• Task description: Give back the listing underneath, unchanged and complete.
● ● ● ● ●
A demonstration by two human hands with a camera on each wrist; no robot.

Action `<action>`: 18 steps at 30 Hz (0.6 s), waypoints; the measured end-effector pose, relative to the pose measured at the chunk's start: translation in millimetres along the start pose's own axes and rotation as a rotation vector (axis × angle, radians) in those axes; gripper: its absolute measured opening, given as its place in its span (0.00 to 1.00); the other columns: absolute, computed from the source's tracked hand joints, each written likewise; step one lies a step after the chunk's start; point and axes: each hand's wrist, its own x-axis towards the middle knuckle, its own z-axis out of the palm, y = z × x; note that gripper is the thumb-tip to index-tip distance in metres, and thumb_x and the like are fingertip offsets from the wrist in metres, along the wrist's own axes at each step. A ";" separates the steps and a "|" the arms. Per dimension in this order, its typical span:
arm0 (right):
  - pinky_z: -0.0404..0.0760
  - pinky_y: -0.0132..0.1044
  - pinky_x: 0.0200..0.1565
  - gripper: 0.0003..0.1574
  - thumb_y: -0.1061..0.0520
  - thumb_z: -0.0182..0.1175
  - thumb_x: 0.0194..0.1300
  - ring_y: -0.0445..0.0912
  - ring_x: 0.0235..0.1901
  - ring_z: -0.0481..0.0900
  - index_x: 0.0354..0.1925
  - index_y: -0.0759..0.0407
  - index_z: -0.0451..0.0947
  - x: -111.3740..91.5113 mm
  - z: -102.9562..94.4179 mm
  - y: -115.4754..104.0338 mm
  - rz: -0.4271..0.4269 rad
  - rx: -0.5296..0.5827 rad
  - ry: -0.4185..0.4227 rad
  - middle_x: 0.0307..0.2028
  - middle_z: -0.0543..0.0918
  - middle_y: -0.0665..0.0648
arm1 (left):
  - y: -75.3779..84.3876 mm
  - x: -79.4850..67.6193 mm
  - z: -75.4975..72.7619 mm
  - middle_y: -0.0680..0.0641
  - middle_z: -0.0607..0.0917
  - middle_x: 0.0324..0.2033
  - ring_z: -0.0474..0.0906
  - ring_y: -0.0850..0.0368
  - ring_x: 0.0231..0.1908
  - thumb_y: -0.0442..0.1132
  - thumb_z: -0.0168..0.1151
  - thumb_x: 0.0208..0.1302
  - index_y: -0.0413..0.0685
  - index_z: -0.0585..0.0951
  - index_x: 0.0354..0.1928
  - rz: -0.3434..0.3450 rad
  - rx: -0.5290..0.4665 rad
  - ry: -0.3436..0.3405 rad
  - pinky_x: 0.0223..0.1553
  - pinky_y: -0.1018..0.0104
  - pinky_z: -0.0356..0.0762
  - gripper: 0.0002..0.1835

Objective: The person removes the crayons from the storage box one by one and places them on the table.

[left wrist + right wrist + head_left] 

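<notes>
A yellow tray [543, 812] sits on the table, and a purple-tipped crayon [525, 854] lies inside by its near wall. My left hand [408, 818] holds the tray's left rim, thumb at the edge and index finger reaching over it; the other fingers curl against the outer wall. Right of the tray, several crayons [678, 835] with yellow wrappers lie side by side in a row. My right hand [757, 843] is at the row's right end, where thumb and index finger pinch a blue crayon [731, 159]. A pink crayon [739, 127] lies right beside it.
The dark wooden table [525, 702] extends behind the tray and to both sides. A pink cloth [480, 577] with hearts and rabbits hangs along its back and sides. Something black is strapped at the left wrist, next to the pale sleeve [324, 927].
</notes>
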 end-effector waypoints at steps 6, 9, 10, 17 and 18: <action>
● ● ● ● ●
• Solution below:
A demonstration by two human hands with a camera on each wrist; no robot.

Action `<action>`: 18 steps at 30 Hz (0.6 s), waypoints; the measured end-effector pose, relative to the pose measured at the chunk's start: translation in millimetres along the start pose's own axes and rotation as a rotation vector (axis × angle, radians) in those axes; gripper: its absolute measured opening, given as its place in its span (0.00 to 1.00); the other columns: absolute, computed from the source's tracked hand joints, each written likewise; step one lies a step after the chunk's start; point and axes: each hand's wrist, its own x-axis towards the middle knuckle, its own z-axis out of the palm, y = z × x; note that gripper is the thumb-tip to index-tip distance in metres, and thumb_x and the like are fingertip offsets from the wrist in metres, along the wrist's own axes at each step. A ";" separates the steps and a "|" the arms. Per dimension in this order, its typical span:
arm0 (right):
  - pinky_z: -0.0404..0.0760
  - pinky_y: -0.0132..0.1044
  - pinky_x: 0.0200..0.1565
  - gripper: 0.0003..0.1574
  - thumb_y: -0.1061..0.0520
  - thumb_z: -0.0182..0.1175
  - thumb_x: 0.0194..0.1300
  - ring_y: -0.0445..0.0912
  - ring_x: 0.0235..0.1901
  - ring_z: -0.0481..0.0900
  - index_x: 0.0354..0.1925
  - index_y: -0.0759..0.0407
  - index_z: -0.0451..0.0947
  - x: -111.3740..91.5113 mm
  - z: -102.9562..94.4179 mm
  - y: -115.4754..104.0338 mm
  - rz: -0.4271..0.4269 rad
  - rx: -0.5296..0.5827 rad
  - ry: -0.4185..0.4227 rad
  - middle_x: 0.0307..0.2028
  - middle_z: -0.0543..0.0918
  - middle_y: -0.0665..0.0648
arm1 (left):
  - y: -75.3779..84.3876 mm
  - x: -79.4850..67.6193 mm
  - z: -75.4975..72.7619 mm
  - middle_y: -0.0680..0.0641
  - middle_z: -0.0607..0.0917
  - middle_x: 0.0324..0.2033
  - ring_z: -0.0474..0.0906
  - ring_y: -0.0850..0.0368
  - ring_x: 0.0231..0.1908
  - thumb_y: -0.0442..0.1132
  - thumb_z: -0.0168..0.1151
  - thumb_x: 0.0208..0.1302
  - index_y: -0.0413..0.0685
  - index_z: -0.0585..0.0951
  - index_x: 0.0354..0.1928
  - rz: -0.3434..0.3450 rad
  - rx: -0.5290..0.4665 rad
  - ry: -0.3436..0.3405 rad
  - pinky_x: 0.0223..0.1553
  - pinky_y: -0.1018..0.0104
  - pinky_z: -0.0356..0.0762
  - gripper: 0.0002..0.1835

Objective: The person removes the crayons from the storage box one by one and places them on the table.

[left wrist + right wrist + head_left] 

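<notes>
A yellow tray [543, 812] sits on the table, and a purple-tipped crayon [525, 854] lies inside by its near wall. My left hand [408, 818] holds the tray's left rim, thumb at the edge and index finger reaching over it; the other fingers curl against the outer wall. Right of the tray, several crayons [678, 835] with yellow wrappers lie side by side in a row. My right hand [757, 843] is at the row's right end, where thumb and index finger pinch a blue crayon [731, 159]. A pink crayon [739, 127] lies right beside it.
The dark wooden table [525, 702] extends behind the tray and to both sides. A pink cloth [480, 577] with hearts and rabbits hangs along its back and sides. Something black is strapped at the left wrist, next to the pale sleeve [324, 927].
</notes>
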 end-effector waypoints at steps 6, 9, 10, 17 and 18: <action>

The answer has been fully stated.